I emailed the feedback on WAPO, in amazement.
It is over the top that people actually believe
what decisions they make in private should have
incoming repercussions knocking on some strangers
door and not theirs.
This woman is irresponsible and down right scary.

Posted by: quark2 on June 4, 2006 05:24 PM

Sure, they're stupid, but I'm not particularly appalled. Either a fetus has a right to life, in which case practically nothing justifies an abortion, or it doesn't, in which case there's no need for a justification.

Posted by: Brandon Berg on June 4, 2006 07:58 PM

John, are you seriously saying that only narcissists would be interested in sex without procreation?

No, I think he was saying that only narcissists would be interested in sex without procreation and yet fail to use reasonable foresight in obtaining the former without risk of the latter.

As for the topic generally: People will tell themselves all kinds of strange things in order to avoid confronting the truth of an event, a series of actions, or a position held. No doubt the medical profession confronts these things in all kinds of circumstances, but my favorite example was a girl in high school who would vehemently insist that she was "personally pro-life, in that I would never choose to have an abortion, but what any other woman wants to do is her business and I don't think I have any right to interfere in that." Obviously, by this statement (and others), she was very much pro-choice; but her Catholic-chatechized conscienced wouldn't let her use that exact phrase, hence the logical pretzel.

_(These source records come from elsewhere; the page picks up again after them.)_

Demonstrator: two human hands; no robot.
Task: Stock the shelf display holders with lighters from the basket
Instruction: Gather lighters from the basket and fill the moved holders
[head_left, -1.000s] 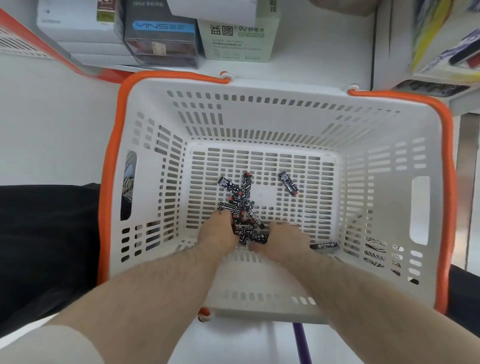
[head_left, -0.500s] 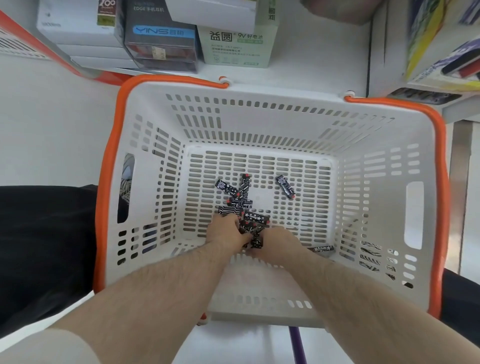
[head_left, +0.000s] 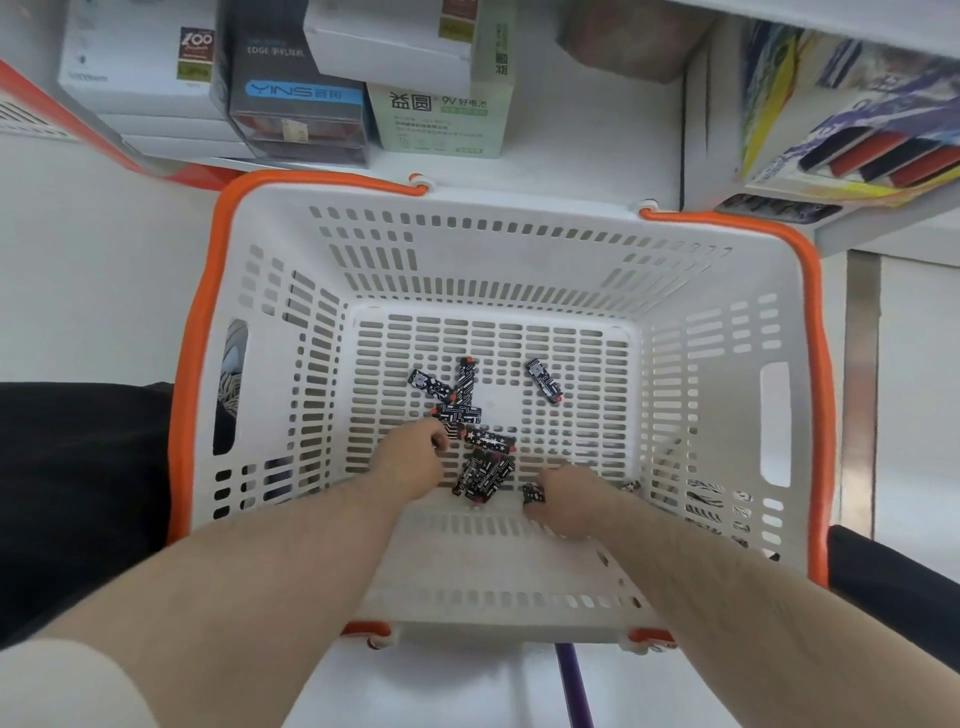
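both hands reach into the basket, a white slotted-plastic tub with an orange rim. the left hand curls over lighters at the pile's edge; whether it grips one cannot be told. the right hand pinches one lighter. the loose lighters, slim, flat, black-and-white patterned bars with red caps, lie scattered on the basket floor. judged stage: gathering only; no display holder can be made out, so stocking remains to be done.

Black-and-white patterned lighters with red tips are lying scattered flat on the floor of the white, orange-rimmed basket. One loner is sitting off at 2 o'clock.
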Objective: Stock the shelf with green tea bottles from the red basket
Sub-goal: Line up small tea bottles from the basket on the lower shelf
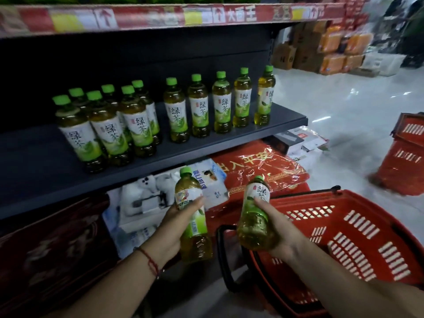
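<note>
The left hand grips a green tea bottle around its label, fingers wrapped behind it and the thumb laid across the front, with the green cap pointing up and slightly left. The right hand holds a second green tea bottle from its right side, thumb pressed on the label and the fingers curled under the lower body; this bottle leans a little to the right at the top. Both bottles are raised in front of the dark shelf, below its front edge and apart from each other. A thin red cord circles the left wrist. Just below and to the right of the right hand sits the red basket, its slotted wall facing up and its black handle hanging down on the near side; whether any bottles lie inside it cannot be told. On the shelf stand more green tea bottles: a tight cluster of six toward the left, in two rows, and a single row of five to the right, spaced slightly apart, all upright with labels facing out. Under the shelf lie a red plastic-wrapped package and white packaged goods. A second red basket stands farther off on the pale floor at the right, and stacked cartons sit in the background.
</note>
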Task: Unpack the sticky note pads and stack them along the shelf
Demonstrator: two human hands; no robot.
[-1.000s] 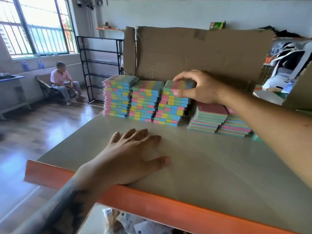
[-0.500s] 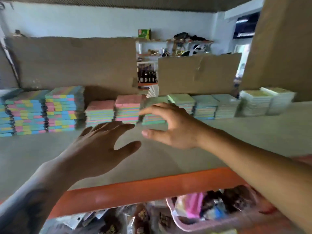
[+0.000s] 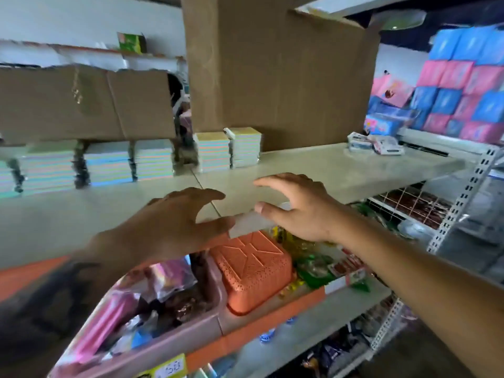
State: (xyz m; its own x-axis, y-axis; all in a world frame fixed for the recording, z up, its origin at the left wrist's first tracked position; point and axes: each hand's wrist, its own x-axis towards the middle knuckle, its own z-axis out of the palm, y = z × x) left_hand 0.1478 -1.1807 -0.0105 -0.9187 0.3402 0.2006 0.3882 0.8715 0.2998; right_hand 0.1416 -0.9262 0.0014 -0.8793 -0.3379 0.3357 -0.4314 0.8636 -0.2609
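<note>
Both empty, fingers spread: left hand and right hand over shelf front edge, sticky note pad stacks lined along its back against cardboard box, likely reaching box-ward for more pads

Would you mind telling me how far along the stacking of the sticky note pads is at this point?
Done: a row of pastel striped sticky note pad stacks lines the back of the beige shelf board. In hand: nothing; the left hand and right hand hover empty and open over the shelf's front edge. Left: bare shelf remains right of the row, before the tall brown cardboard box; whether pads remain inside is hidden.
</note>
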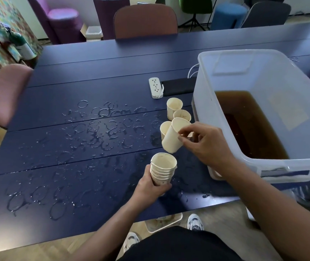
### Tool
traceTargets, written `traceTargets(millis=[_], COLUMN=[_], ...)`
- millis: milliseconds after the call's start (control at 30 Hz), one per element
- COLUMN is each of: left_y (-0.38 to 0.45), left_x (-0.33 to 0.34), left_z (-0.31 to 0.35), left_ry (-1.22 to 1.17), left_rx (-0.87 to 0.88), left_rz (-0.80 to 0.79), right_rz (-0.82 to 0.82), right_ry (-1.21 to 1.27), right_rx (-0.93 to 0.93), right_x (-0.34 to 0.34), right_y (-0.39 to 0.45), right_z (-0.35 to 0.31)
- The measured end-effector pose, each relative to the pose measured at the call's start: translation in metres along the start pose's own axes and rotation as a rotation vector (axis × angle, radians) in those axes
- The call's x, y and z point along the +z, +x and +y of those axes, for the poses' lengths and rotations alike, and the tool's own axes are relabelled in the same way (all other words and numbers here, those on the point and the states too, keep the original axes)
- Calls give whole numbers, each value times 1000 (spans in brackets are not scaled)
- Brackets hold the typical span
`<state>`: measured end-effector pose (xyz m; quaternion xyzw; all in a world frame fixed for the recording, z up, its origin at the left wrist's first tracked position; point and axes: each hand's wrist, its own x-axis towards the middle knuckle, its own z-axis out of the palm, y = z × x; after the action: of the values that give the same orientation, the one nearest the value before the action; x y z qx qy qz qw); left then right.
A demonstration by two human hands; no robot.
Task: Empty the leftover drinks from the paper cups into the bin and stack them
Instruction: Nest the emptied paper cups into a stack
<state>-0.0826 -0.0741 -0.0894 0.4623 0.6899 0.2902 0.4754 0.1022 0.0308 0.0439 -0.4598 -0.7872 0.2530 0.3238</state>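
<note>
Your right hand (205, 142) has its grip pinched on the rim of 1 paper cup (173, 137), thumb and fingertips clamped at the lip, cup tilted w/ its base angled down toward the stack. Rim hold makes sense: it leaves the cup's body free to slide into the next one. Inside isn't visible from here, so can't confirm it's drained.

Just below that grip, your left hand (153, 182) wraps its grip round the lower part of the stack (163, 169), approx 6 cups nested, mouth up and open to receive. You're holding it low so the top rim stays clear.

Just beyond the pinched cup, 3 loose cups (174, 107) stand on the bench (97, 78), close together, next to the bin; they look drained but not yet stacked.

Right of the grip, the clear bin (263, 72) holds brown liquid (250, 127), close enough for a short tip-and-return.

Left of both grips, the bench is covered in wet rings (101, 112), so expect slippery cup bases. Further back lie a power strip (155, 87) and a dark flat item (178, 86), near the wet patch; keep drips away.
</note>
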Motion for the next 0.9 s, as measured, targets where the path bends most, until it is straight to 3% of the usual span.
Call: traceTargets(millis=[467, 667, 733, 800, 900], left_y=[2, 0, -2, -3, -4], left_x=[-2, -6, -9, -10, -12], left_z=[11, 13, 9, 6, 4], left_ry=[-52, -51, -48, -37, -34], left_rx=[-37, -32, -33, -29, -18], left_rz=[19, 43, 51, 62, 72], right_rz=[-184, -501, -446, -280, -245], right_ry=[51, 54, 104, 98, -141], right_rx=[-199, -88, -1, 82, 146], right_x=[10, 32, 33, 37, 52], right_y=[-9, 0, 9, 23, 43], right_z=[-5, -2, -3, 4, 22])
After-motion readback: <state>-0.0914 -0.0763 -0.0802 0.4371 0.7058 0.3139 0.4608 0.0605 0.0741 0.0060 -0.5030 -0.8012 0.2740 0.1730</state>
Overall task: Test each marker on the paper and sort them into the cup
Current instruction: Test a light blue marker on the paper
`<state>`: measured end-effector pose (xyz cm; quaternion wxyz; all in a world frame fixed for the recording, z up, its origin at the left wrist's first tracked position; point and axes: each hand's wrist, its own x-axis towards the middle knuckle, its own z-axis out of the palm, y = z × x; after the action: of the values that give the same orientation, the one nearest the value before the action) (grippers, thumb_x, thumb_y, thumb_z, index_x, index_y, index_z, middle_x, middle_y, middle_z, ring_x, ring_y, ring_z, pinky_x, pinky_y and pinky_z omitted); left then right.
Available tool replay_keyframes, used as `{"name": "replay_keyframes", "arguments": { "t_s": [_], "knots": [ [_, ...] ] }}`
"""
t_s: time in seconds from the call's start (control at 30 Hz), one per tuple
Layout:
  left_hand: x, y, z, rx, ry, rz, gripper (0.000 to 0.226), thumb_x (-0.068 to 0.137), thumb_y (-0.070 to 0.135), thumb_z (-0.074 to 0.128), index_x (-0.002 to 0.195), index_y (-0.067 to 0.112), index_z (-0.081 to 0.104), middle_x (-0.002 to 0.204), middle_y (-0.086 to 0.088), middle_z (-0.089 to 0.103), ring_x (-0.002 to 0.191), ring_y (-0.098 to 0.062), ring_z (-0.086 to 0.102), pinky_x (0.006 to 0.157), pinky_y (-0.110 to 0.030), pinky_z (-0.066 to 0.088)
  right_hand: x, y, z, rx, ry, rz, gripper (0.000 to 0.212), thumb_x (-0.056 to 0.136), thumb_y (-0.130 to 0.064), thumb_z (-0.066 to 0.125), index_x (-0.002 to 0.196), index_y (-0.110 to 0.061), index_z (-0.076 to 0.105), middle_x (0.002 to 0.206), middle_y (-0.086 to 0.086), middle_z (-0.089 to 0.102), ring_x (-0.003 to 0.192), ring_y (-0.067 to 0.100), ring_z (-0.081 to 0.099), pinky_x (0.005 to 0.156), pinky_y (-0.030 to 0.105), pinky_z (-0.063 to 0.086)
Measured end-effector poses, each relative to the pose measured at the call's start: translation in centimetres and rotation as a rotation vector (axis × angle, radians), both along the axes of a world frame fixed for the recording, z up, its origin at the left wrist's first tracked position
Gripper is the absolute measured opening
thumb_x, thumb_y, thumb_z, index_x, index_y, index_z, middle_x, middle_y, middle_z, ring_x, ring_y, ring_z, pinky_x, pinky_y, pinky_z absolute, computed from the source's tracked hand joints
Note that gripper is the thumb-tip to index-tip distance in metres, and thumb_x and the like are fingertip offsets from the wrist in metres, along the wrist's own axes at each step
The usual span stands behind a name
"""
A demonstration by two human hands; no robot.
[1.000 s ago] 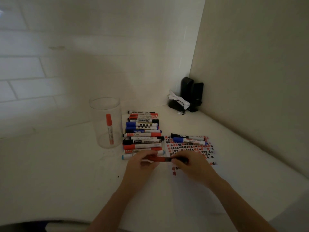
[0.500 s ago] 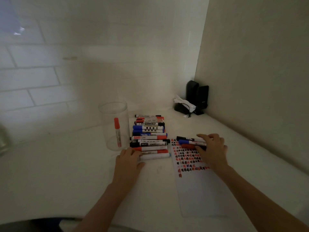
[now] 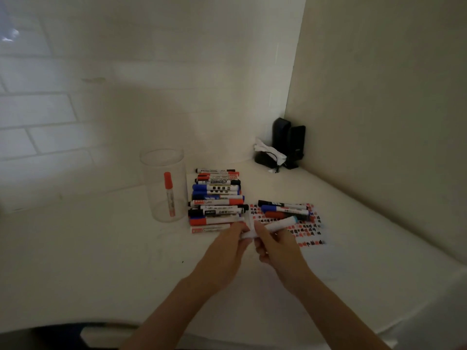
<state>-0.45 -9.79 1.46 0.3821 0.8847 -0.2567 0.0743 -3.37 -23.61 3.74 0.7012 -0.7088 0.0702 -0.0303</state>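
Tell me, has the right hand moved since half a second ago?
Yes. The right hand left the markers on the paper and came toward the person, meeting the left hand on a light-blue-ended marker.

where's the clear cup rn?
In the head view the clear cup stands upright on the white table, left of centre, just left of the stack of markers, with one red marker inside.

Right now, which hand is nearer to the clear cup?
Left. The left hand is right of the clear cup, nearer the camera, beside the marker pile; the right hand is farther right, over the paper.
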Motion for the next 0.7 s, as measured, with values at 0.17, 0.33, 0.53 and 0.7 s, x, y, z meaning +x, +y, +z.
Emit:
{"name": "replay_keyframes", "arguments": {
  "t_s": [0.17, 0.33, 0.53, 0.7],
  "knots": [
    [-0.6, 0.4, -0.2, 0.077, 0.000, -0.029, 0.037, 0.102, 0.033, 0.035, 0.134, 0.019, 0.046, 0.128, 0.000, 0.057, 0.113, -0.011, 0.054, 0.096, -0.019, 0.039, -0.4, -0.3, 0.3, -0.055, -0.034, 0.050, 0.030, 0.093, -0.030, 0.056, 0.079, -0.005, 0.064, 0.060, 0.001, 0.059, 0.051, 0.009, 0.052, 0.051, 0.020, 0.044],
    [-0.7, 0.2, -0.5, 0.021, 0.029, -0.112, 0.028, 0.101, 0.037, 0.038, 0.119, 0.021, 0.053, 0.097, 0.005, 0.062, 0.081, -0.006, 0.057, 0.076, -0.022, 0.047, -0.8, -0.9, -0.2, -0.061, -0.004, 0.054, 0.029, 0.095, -0.027, 0.054, 0.078, -0.005, 0.064, 0.057, -0.001, 0.057, 0.049, 0.007, 0.050, 0.050, 0.018, 0.043],
    [-1.2, 0.1, -1.4, 0.012, 0.071, -0.050, 0.031, 0.097, 0.042, 0.042, 0.122, 0.025, 0.051, 0.071, 0.015, 0.050, 0.062, 0.002, 0.049, 0.064, -0.010, 0.041, -0.7, -1.7, -0.7, -0.105, 0.031, 0.079, 0.026, 0.093, -0.027, 0.057, 0.091, -0.003, 0.066, 0.065, 0.002, 0.062, 0.054, 0.008, 0.055, 0.052, 0.020, 0.045],
    [-0.4, 1.8, -2.1, 0.007, 0.142, -0.014, 0.044, 0.085, 0.056, 0.057, 0.123, 0.045, 0.037, 0.079, 0.016, 0.045, 0.068, 0.000, 0.046, 0.063, -0.013, 0.034, -0.8, -5.5, 0.2, 0.171, 0.039, -0.094, 0.026, 0.095, -0.026, 0.052, 0.095, -0.004, 0.067, 0.081, 0.011, 0.070, 0.065, 0.014, 0.063, 0.054, 0.023, 0.049]
  ]
}}
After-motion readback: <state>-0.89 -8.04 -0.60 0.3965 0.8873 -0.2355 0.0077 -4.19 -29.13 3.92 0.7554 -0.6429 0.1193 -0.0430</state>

Something of the sort may have been going on in the heads of the Times and WaPo editors who approved the two mentioned tales into print; the need to believe/defend "position x" completely drowned out the minority report which read, "these two women come across sounding like the most ditzy, selfish jerks ever to wander the pages of our publications, and at any rate, are clearly out of touch with the American mainstream viewpoint on abortion. Run something else today."

Posted by: anony-mouse on June 4, 2006 08:08 PM

Well, I'm willing to cut "Dana L." a little slack, so to speak. After running into trouble getting a doctor to prescribe Plan B she probably decided to hope for the best. A form of denial, to be sure, but also the sort of thing most people will do from time to time.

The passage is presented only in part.